Fitne ve fesat kelimelerinin ortak paydası ise yalan...

Taraflar arasında güven yitiminin kaynağı da yalandır...

Modern savaşların kökeni yalana dayanır... Bu savaşların başlaması için kökende reel nedenleri bulmak zordur. Yalan, gerçeğin üstünü öylesine örtmüştür ki, gerçek olan kara bulutların arkasında görünmez hale gelmiştir. Bahaneler gerçek olarak kabul görmüştür.

Sadece modern savaşlar değil, konvansiyonel savaşların kökeninde de fitne ve fesat faktörünü bulmak zor değil.

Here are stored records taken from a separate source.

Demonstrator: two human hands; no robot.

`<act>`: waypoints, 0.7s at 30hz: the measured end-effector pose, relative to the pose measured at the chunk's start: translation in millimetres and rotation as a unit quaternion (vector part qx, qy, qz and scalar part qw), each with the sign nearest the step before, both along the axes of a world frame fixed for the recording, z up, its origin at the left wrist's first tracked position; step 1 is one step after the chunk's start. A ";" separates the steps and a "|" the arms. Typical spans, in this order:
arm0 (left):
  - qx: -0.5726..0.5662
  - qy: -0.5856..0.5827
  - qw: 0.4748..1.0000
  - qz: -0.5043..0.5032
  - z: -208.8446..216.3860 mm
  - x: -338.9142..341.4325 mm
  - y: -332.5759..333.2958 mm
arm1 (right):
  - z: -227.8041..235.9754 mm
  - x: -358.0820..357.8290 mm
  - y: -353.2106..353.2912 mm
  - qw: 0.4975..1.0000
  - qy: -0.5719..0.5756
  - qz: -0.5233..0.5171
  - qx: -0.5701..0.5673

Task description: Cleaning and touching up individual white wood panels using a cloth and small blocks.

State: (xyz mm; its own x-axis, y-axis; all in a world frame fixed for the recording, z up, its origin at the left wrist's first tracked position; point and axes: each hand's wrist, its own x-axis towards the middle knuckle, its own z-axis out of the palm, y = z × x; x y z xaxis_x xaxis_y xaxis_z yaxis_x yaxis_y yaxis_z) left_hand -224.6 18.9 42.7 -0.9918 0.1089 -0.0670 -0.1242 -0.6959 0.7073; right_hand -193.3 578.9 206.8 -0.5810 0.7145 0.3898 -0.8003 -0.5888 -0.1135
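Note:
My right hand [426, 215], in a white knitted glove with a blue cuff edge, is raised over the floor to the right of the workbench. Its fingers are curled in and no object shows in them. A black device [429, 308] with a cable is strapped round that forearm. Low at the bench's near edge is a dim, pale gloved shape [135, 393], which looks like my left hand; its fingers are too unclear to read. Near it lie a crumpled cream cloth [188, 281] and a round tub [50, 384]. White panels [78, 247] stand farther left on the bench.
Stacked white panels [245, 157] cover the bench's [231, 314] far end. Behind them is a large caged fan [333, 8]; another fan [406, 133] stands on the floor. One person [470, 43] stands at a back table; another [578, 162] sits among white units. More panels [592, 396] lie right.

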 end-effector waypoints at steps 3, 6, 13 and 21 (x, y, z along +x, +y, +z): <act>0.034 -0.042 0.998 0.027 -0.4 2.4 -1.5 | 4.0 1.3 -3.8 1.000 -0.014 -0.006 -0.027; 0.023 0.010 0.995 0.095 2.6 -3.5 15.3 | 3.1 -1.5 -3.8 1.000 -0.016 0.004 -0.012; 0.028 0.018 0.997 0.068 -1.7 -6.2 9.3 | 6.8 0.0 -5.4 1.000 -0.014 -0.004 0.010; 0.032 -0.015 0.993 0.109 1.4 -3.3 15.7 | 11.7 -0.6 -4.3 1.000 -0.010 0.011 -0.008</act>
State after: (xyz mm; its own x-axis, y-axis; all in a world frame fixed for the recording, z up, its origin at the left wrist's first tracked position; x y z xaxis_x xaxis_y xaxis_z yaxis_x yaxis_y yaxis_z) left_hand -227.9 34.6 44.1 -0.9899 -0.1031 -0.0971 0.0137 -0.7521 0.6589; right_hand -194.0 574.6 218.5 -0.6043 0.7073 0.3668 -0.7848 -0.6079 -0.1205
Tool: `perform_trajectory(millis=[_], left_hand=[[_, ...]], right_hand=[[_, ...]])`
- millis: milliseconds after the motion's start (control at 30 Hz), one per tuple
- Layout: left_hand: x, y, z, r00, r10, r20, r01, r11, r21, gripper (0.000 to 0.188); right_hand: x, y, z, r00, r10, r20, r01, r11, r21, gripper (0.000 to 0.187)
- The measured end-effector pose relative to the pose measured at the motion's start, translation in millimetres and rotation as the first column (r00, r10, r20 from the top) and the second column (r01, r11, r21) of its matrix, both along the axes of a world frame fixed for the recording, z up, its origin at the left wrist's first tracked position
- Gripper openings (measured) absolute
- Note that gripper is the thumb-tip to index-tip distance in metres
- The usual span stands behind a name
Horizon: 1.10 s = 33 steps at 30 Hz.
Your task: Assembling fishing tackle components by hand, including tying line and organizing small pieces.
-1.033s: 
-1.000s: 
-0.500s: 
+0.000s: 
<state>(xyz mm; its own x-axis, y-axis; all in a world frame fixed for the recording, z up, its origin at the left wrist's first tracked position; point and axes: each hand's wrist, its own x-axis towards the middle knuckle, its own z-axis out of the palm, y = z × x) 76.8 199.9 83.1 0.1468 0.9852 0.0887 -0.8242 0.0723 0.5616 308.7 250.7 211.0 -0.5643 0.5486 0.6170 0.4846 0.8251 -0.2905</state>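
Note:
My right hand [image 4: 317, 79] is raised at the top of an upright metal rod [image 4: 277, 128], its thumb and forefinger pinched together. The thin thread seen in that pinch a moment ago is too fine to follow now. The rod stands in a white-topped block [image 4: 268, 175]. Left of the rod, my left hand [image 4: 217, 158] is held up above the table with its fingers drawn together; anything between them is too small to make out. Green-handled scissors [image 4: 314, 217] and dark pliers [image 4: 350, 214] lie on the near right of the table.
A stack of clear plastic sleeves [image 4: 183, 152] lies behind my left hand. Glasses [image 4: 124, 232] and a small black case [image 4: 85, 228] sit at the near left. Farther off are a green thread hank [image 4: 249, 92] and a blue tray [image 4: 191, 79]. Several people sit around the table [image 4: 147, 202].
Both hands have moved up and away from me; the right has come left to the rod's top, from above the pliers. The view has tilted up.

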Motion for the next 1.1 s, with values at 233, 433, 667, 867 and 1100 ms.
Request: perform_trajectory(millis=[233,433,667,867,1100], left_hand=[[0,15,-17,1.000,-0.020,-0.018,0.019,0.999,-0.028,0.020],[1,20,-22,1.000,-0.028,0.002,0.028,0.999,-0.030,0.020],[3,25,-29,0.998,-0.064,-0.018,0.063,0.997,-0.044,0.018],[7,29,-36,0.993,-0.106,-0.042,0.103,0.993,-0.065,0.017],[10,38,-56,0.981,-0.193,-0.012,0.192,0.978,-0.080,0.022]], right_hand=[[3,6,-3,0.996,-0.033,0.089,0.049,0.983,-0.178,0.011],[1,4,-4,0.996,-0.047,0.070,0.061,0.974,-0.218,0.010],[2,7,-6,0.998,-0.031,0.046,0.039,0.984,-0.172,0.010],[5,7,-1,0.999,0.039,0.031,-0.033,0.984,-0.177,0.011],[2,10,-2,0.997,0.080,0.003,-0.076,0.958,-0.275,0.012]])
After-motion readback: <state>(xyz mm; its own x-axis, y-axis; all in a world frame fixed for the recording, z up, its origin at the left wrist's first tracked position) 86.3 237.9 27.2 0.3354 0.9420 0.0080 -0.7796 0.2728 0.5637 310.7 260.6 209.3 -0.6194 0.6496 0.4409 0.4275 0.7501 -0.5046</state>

Hz. Osman ile Hz. Ali dönemleri boyunca sahabeler arasında geliştirilen fitne ve fesadın kaynağı Yahudi Abdullah ibni Sebe tarafından körüklenen koğuculuk olayıdır... Sahabeler bu fitnenin üstesinden hac döneminde birbiriyle karşılaşıp yüzleşerek gelmişlerdir...

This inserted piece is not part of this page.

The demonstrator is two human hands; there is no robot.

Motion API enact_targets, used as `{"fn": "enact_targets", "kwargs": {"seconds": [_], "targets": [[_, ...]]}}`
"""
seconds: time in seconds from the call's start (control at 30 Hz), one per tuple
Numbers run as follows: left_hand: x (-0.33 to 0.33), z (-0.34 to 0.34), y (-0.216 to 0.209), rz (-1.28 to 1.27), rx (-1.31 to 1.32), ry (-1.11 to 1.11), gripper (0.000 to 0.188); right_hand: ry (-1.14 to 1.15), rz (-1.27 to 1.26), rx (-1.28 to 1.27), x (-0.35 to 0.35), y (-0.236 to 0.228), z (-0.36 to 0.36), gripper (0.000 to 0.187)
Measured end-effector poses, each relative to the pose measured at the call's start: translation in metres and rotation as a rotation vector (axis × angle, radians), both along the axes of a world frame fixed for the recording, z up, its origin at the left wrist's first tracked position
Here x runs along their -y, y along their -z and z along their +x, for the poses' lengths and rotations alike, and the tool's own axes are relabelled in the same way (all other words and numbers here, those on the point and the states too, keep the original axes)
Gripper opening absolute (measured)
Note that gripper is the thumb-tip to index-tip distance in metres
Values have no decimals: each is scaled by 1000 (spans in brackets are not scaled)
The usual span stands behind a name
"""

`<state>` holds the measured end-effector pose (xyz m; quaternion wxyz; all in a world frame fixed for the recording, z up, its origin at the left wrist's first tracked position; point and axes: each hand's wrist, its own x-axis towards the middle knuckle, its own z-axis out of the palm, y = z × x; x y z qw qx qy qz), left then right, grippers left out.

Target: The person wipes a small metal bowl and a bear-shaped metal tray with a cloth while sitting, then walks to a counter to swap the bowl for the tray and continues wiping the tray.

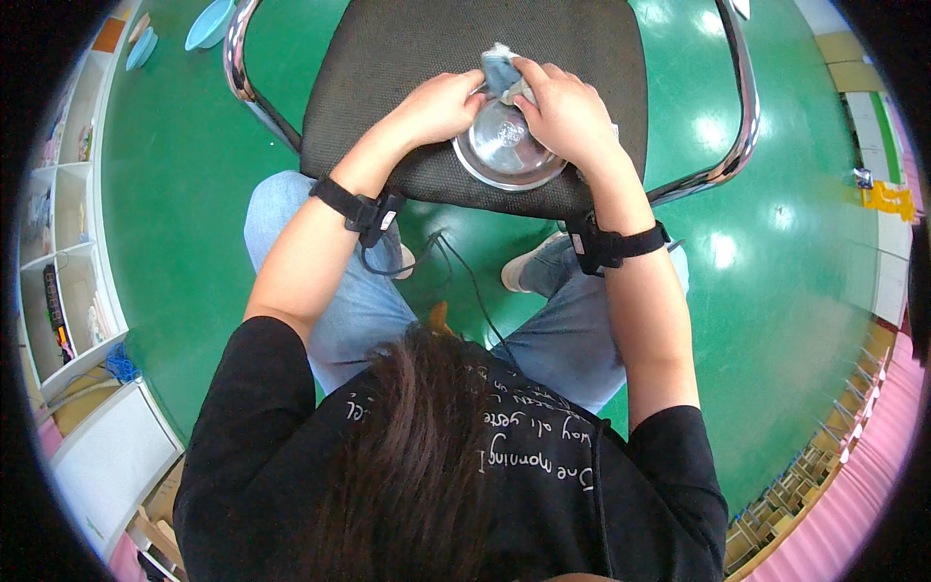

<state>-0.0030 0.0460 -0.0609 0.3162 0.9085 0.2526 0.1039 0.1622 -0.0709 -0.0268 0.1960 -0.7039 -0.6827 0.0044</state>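
Note:
A round, shiny metal bowl [506, 160] rests on the dark mesh seat of a chair [388, 48], near the edge closest to me. My left hand [441, 109] grips its far-left rim, fingers closed. In my right hand [570, 109] is a crumpled pale blue and white cloth [500, 74], pressed against the far side of the bowl. That hand covers part of the bowl's right side, and the cloth hides part of its far rim.
Curved chrome armrests [747, 126] flank the seat. Black straps with small boxes circle both wrists, and a dark cable [465, 267] hangs between my knees. White shelves [78, 213] line the left; blue basins [208, 24] sit at far left on the green floor. Small stacked chairs [795, 485] stand at lower right.

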Motion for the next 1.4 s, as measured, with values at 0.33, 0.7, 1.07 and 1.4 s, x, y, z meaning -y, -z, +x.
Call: {"fn": "enact_targets", "kwargs": {"seconds": [0.33, 0.7, 1.07, 1.4], "targets": [[15, -18, -8, -186, 34, -178, 51, -67, 34, 36, -12, -8, -24, 51], [46, -22, -22, -645, -76, -170, 27, 371, -370, -22, -6, -13, -7, 47], [34, -20, -6, -349, -48, -80, 31, -79, -72, 12, -11, -6, -16, 50], [33, -20, 1, -258, -54, -114, 31, -169, -3, 72, -16, -2, -23, 52]]}}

Bazılarınca modern zamanların dönüm noktası Victor Hugo’nun “O bir savaş değildir, dünyanın yüzünün değişmesidir” diye nitelediği Waterloo savaşıdır... Stefan Zweig bu savaşı da anlattığı Yıldızın Parladığı Anlar kitabında, savaşın hemen sonrasında savaşın sonucunu bildirmek üzere rüzgâr hızıyla Londra’ya giden Rothshild’e de değinir. Londra’ya varan bu adam, henüz kimselerin duyup öğrenmediği bu haber sayesinde İngiliz borsasını altüst etmeyi başarıyor. Bu dâhice hareketiyle bir başka imparatorluk, bir başka hanedan kuruluyor: Rothshild’in Para İmparatorluğu... Ancak olay Zweig’ın değindiği gibi masumca değil. Rothshild bir an önce Londra’ya İngilizlerin yenildiği yalanını uçuruyor. Paniğe kapılan Londra borsasında senetlerin değeri nerdeyse sıfıra yaklaşıyor. Bu senetleri yok pahasına satın alan bu sahtekâr, günler sonra Londra’ya galibiyet haberi gelince coşan borsaya aynı senetleri yüksek fiyatla borsaya sürüyor...

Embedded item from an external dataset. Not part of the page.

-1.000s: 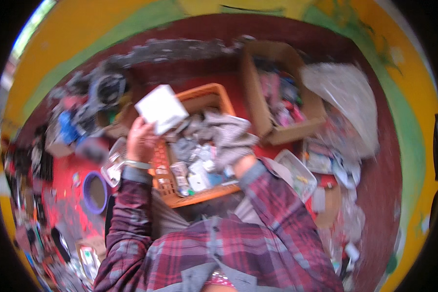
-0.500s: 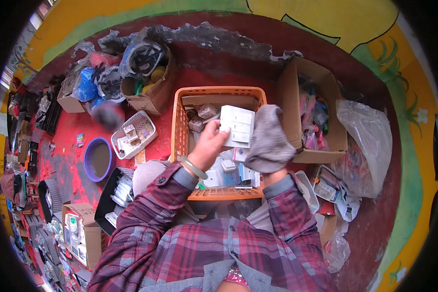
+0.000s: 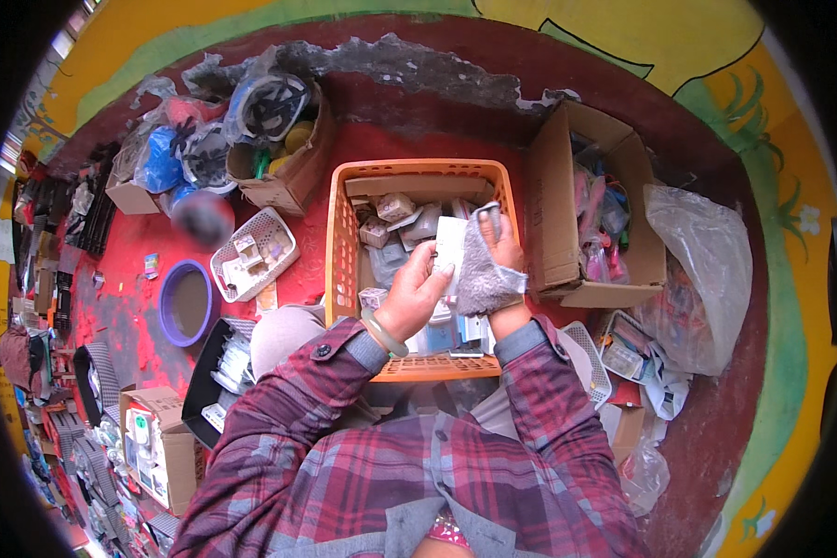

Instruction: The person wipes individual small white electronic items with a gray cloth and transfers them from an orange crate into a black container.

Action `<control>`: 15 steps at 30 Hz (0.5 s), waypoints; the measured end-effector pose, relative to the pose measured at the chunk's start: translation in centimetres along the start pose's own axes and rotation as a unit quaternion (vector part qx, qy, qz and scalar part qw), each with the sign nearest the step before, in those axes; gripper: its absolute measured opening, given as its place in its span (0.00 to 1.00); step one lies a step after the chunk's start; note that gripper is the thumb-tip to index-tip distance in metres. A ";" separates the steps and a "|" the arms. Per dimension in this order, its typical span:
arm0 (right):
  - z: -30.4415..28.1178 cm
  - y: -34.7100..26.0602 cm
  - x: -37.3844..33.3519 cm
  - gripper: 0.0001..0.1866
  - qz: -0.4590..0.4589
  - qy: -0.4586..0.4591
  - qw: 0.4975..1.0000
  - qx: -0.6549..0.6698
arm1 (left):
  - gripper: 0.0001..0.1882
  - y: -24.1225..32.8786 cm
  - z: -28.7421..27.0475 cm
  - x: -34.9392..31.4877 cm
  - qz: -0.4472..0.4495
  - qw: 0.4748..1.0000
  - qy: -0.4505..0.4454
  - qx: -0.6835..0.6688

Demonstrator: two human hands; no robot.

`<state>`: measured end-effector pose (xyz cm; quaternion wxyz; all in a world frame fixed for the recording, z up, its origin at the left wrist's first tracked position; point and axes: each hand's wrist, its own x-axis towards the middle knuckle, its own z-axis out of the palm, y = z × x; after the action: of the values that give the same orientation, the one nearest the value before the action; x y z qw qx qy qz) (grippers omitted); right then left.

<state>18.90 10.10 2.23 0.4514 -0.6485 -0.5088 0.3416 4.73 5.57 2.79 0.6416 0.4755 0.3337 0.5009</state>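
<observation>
Over the orange plastic basket (image 3: 339, 251), my left hand (image 3: 415, 296) holds a white wall switch panel (image 3: 450, 244) between thumb and fingers. The panel is tilted, so its face is seen only narrowly. My right hand (image 3: 504, 245) is closed on a grey cloth (image 3: 482, 279), which is wrapped around the panel's right edge. Part of the panel is hidden behind the cloth. Inside the basket lie small patterned boxes (image 3: 396, 205), grey and white pieces, and blue-and-white packets (image 3: 444, 333) beneath my hands.
Right of the basket stands an open cardboard box (image 3: 614, 296) of bagged goods, with a clear plastic bag (image 3: 707, 270) beside it. At left are a white basket (image 3: 286, 230), a purple basin (image 3: 165, 316), a black tray (image 3: 195, 395) and a filled carton (image 3: 293, 191).
The panel has turned from face-on to nearly edge-on. My right hand has drawn in toward my left, bringing the cloth against the panel, and its fingers now show.
</observation>
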 end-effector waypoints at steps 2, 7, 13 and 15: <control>-0.2 1.3 0.9 0.23 0.004 0.011 1.000 0.018 | 0.16 1.0 0.4 0.0 -0.012 1.000 -0.004 -0.023; -0.1 2.8 1.5 0.20 0.059 -0.016 0.962 0.266 | 0.19 0.8 -0.9 0.3 -0.102 0.988 -0.011 -0.115; -2.2 -1.0 1.0 0.17 0.225 -0.015 0.909 0.351 | 0.20 2.4 -1.8 0.8 -0.138 0.968 0.024 -0.208; -3.4 0.7 2.4 0.19 0.247 -0.117 0.748 0.604 | 0.21 2.6 -2.0 1.1 -0.139 0.968 0.048 -0.204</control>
<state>22.80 11.61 2.87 0.5860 -0.2984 -0.0667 0.7504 2.41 7.27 4.68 0.7716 0.2590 0.3172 0.4867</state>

Dostoyevski 1880 yılında yaptığı Puşkin Üzerine Konuşma’sında önümüzdeki yüzyılda dünyanın şimdiye kadar görmediği çapta bir savaş olacak, der. Ve ekler: bu savaşın sonunda herkes kaybedecek, bir Yahudiler kazanacak... Bu kehanet 1914-18 yılları arasında gerçekleşir. Savaşın tek kazananı gerçekten Yahudiler olur. Çünkü İttifakçıları da İtilafçıları da o desteklemiştir. Hangi taraf kazanırsa kazansın savaşın sonunda yapılacak antlaşmayı o dikte edecektir...

Türkiye’de vuku bulan son devalüasyon acaba masum bir iktisadi dalgalanma olayı mıdır yoksa siyasal bir girişimin sonucu mudur? İktisadi hayatın temel nirengileri sağlamca yerinde dururken, karayollarında tırlar kamyonlar yolcu otobüsleri yoğun bir trafik akışı sergilerken ilgilileri konu üzerinde bir daha düşünmeye davet etmek isterim... Bu olayın arka yüzünde de acaba bir fitne ve fesat parmağı mı bulunuyor?

Kaynak: Yeni Şafak/Rasim Özdenören

3 Ekim 2018

Terörün Ekonomik Hali: Fırsatçı Terörü

Ülkemizin üzerinden hiç bir zaman sıkıntı, düşman, terör eksilmiyor. Yüzyıllardır bu böyle. Belkide yüzyılların getirdiği bir birikimle milletimiz her daim metanetli, soğukkanlı ve dirayetli. Her biri başlı başına bir ülkeyi çökertecek, bir toplumu tarihten silebilecek sıkıntılardan hep güçlenerek veya, küllerinden yeniden filiz vererek çıkmaktadır.

Her saldırı hep en beklenmedik biçimde, en kahpe yöntemlerle üstümüze gelmekte, zamanla etkisini yitirip rutine bindikçe, şekil, boyut ve elemanlarını değiştirip hiç durmadan devam ettirilmektedir.

Yakın yıllara baktığımızda Suikastlar, Bombalar, Hendekler, Darbeler, İşgaller, Kanlı sokak eylemlerine şimdide "Ekonomik" olanları ile devam edildiğini görmekteyiz.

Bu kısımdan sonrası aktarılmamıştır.